Richelieu concedes that there will always be fans who will race back. "There are some Superfans who are blind," he says. "But today, with $100 the price of a ticket, people might take a step back, have a cooler head and say: 'Enough is enough.'"

Richelieu says he has seen one survey that suggest that as many as 60 per cent of Canadians claim they are not missing hockey – an astonishing figure for a game that has long been the national obsession.

The Laval professor stands among an increasing number who are saying that 2012 is vastly different from 2004-05. "The psychological mindset of the fans has changed," he says, "because for two CBAs in a row they have been told that they can be taken hostage. And what happens in the next seven years? The same circus will start again? Fans will say, 'Why should I commit? Why should I get so involved in a sport, in a team, in players that will treat me with such a lack of respect? Why should I do that?"

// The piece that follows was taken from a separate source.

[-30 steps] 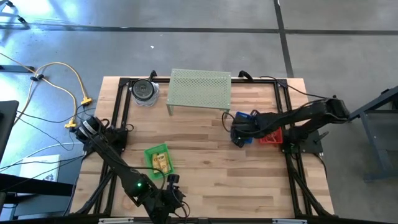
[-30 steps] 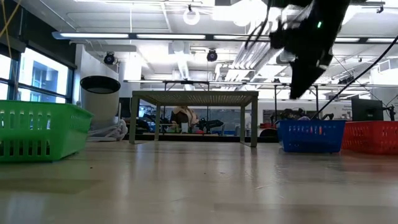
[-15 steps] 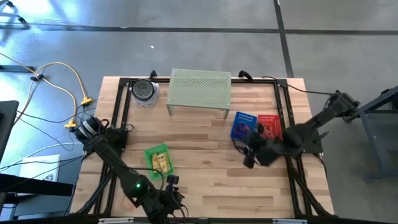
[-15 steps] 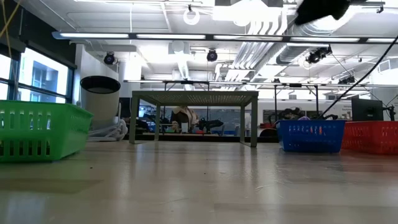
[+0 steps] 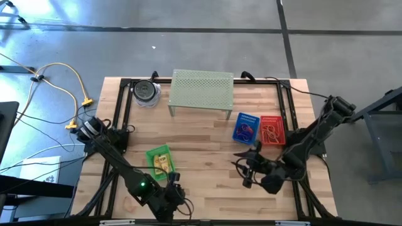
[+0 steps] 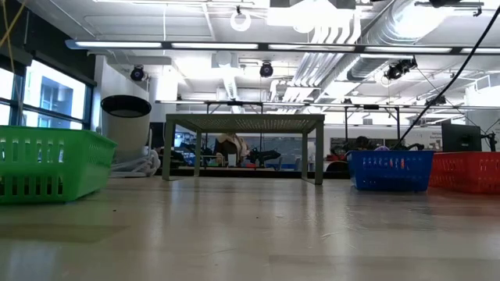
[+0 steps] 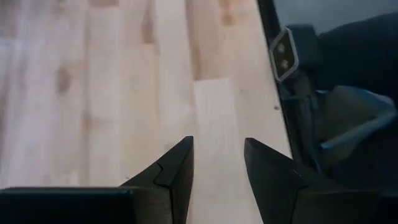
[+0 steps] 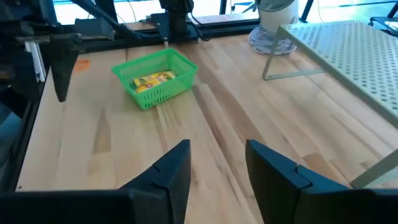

From a branding point of view, Richelieu believes both the league and the players association have done nothing but stumble all fall. The players association should have sent as many stars as possible off to play in Europe he says, and seek a television deal that would show the games in North American and apply pressure to the owners. As for the owners, he says, their haste to cancel the Winter Classic sets up what he calls a "PR nightmare" should the league try to start up before Christmas without the Classic set for New Year's Day. "That," he says, "would be the worst possible scenario for the NHL."

Even if the league does come back before losing the entire season, Richelieu believes there will still be significant fallout – including a change in leadership at the league level – from what has already transpired.

"It will be interesting to see what the NHL will do in order to rebuild this trust," he says. "I don't think they can reinvent the game again. Remember last time they just wrote on the ice, 'Thank you, fans'? Well, that will not do.

"Both sides showed that they didn't care about the fans, and that's the worst part of it. Fans feel betrayed. And because the trust is broken, there is a distance now between the fans and the league, the fans and the teams. How are you going to bridge this gap?

"I strongly believe that, even in Canada, the fans will not come as strongly back as they did after the last lockout, and they will not come back in the same state of mind. They will know, in the back of their heads, that they can be cheated and betrayed by the league – and it seven years it may very well start again.

"So why should I commit that much toward a product, a team, a league that doesn't care about me and will take me hostage again in seven years."